My hesitation about domain joining the local office servers is based on the fact this would open more ports for attack. However, the servers that are public facing (Spiceworks and the two VMs with IIS) are behind a firewall with NAT, and no ingress traffic would be allowed to them through the firewall that isn't HTTP/HTTPS. So perhaps it would be reasonable to think these servers wouldn't be as susceptible to attacks from the outside world. Since I've never compromised a server before, I'm not sure exactly how an attack would happen and spread over my network simply because a server is domain joined -- other than the fact some kind of malware gets installed that tries to communicate to other devices over X port.
My hesitation about joining the data center servers (living behind a firewall with NAT) is the same with the added caveat that the connection between those servers and the local office is a site-to-site VPN. If those servers were to be domain joined, perhaps it would be best to have a read-only domain controller at the data center site.
On the other hand, we've got by without having these servers as a part of a domain; however, I'm wary about simply saying "if it's not broke, don't fix it" or perhaps saying "if it works, why look at something different." No time like the present to start improving infrastructure.
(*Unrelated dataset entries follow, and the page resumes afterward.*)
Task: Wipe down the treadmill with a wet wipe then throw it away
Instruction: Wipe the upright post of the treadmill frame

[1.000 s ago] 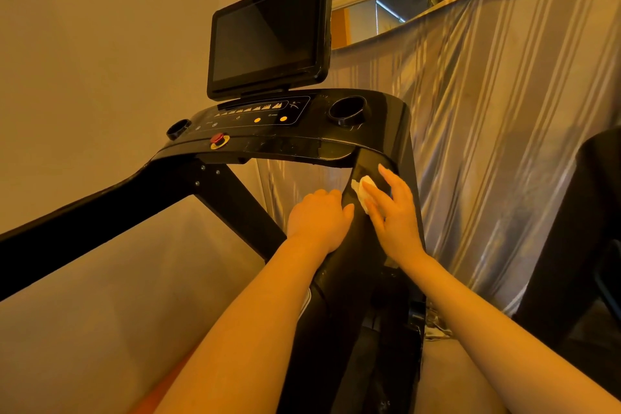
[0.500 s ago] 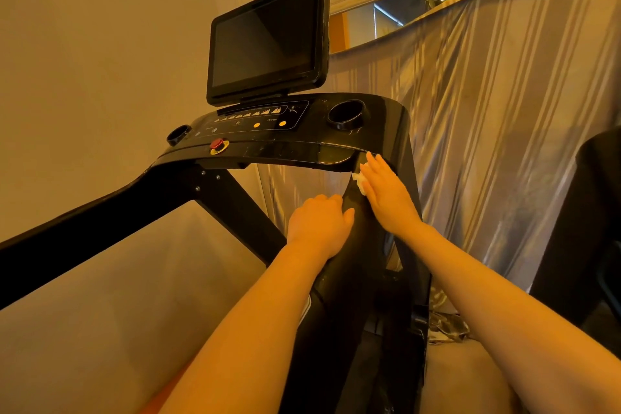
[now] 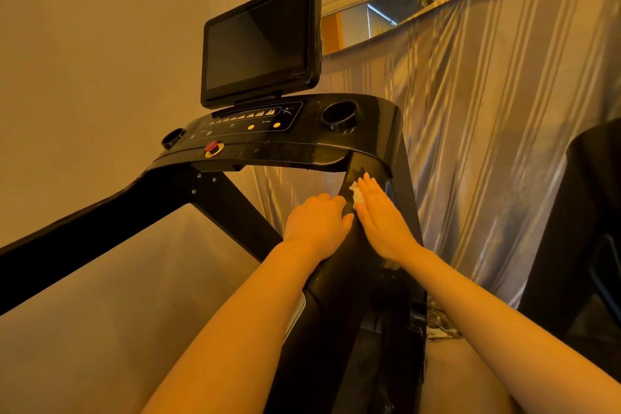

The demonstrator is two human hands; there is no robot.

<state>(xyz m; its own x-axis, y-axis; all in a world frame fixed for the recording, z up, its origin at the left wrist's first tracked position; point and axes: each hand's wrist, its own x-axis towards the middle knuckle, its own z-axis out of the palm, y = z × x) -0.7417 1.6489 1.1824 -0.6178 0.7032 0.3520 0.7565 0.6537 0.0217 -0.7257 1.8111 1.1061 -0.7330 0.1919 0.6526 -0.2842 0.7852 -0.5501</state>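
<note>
A black treadmill [image 3: 275,148] fills the view, with a dark screen [image 3: 258,40] over its console. My right hand [image 3: 381,218] lies flat on the right handrail [image 3: 349,279] with straight fingers, pressing a white wet wipe [image 3: 357,196] against the rail just below the console. Only a small edge of the wipe shows beside the fingers. My left hand [image 3: 314,227] grips the same rail just left of the right hand, fingers curled over its inner edge.
The left handrail [image 3: 100,228] runs down to the lower left. A red stop button [image 3: 212,147] and two cup holders [image 3: 339,115] sit on the console. A striped grey curtain [image 3: 487,118] hangs on the right, beside a dark machine [image 3: 584,228].
My right hand with the wipe slid up the rail towards the console, then back down a little. The left hand kept its grip on the rail.
</note>
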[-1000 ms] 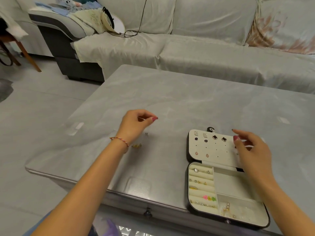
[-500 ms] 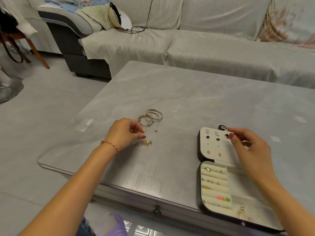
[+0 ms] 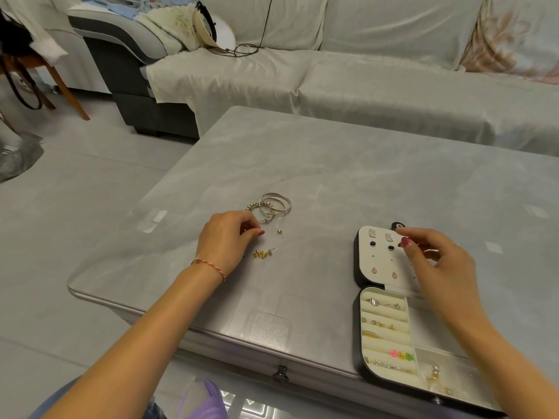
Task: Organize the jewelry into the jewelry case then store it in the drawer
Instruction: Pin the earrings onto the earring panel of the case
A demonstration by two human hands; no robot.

Below are the servers in question, should you want to opine about the merits and flaws of domain-joining your Windows servers.
Local Office
All workstations are domain-joined.
Two physical servers- Sage server (is also a domain controller, DHCP, and print server) -- soon to become a VM and will only be the Sage server, no other roles
- Hyper-V 2016 server (domain-joined)*
- Domain controller VM (has FSMO roles, is also a file server, NPS, and CA)
- Spiceworks VM
- Windows Server 2012 R2 VM (mimics production IIS server)
- Windows Server 2012 R2 VM (mimics production SQL server)
- Windows Server 2012 R2 VM (mimics production REDIS server)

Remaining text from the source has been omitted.